Continued from page 1

So, now that you have chosen a solution, how will you implement it? How will you ensure success?

You have to share your intentions and you need a plan to carry it out, which isrepparttar third and final step. You can’t “Just do it”. If it was that easy, you’d already be “Doing it”! The more people you tell,repparttar 115285 more responsible you’ll feel to carry out your plan. Sit down and put your plan together. Using our jogger, let’s say he’s decided he’ll start walking every work day. Just saying, “I’ll walk every day at work” is not enough. He has to determine when, where, how long and plan forrepparttar 115286 days it won’t work, such as rain or extra-long work days. It has to be specific and detailed, withrepparttar 115287 back-up plan. Our jogger has decided he can commit to a 15 minute walk each work day during lunch, before he eats. He’ll put his shoes in his car so he has them every day and he’ll tell all his co-workers his plan. Some may even eventually join him! He has determined that ifrepparttar 115288 weather is bad, that he can takerepparttar 115289 time to stop atrepparttar 115290 indoor mall after work and get that 15 minute walk in before going home. He has his plan!

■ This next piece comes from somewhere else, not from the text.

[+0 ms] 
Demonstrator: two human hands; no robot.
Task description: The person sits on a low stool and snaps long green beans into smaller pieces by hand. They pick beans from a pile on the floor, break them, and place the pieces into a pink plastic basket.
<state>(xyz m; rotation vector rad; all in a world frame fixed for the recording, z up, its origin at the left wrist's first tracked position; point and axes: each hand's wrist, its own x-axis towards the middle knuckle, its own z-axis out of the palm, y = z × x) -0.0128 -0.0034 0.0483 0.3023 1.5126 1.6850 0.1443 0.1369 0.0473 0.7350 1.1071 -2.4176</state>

Will it work? It depends on how serious he is. If he doesn’t do it, then he knows this isn’trepparttar 115291 right solution. This can happen, so then it’s time to go back torepparttar 115292 drawing board and pick a new solution. It’s ok ifrepparttar 115293 solution doesn’t work, as long as he realizes it just means finding a new solution. Perhaps he needs a new, more workable goal!

So, take these steps to achieve your health goals: Determine all your goals, choose one to work on at a time. List allrepparttar 115294 obstacles then determine solutions to those obstacles. Pick one solution, draw up a plan, and tell everyone you can about your plan. Makerepparttar 115295 plan specific and then stick to it. If it’s something you really want to achieve, you will do it!

Marjorie Geiser has been teaching health, fitness and nutrition since 1982. She is a nutritionist, registered dietitian, certified personal trainer and life coach. As the owner of MEG Fitness, Marjorie’s goal for her clients is to help them incorporate healthy eating and fitness into their busy lives. You can learn more about Marjorie from her website, www.megfit.com, or contact her via email to margie@megfit.com.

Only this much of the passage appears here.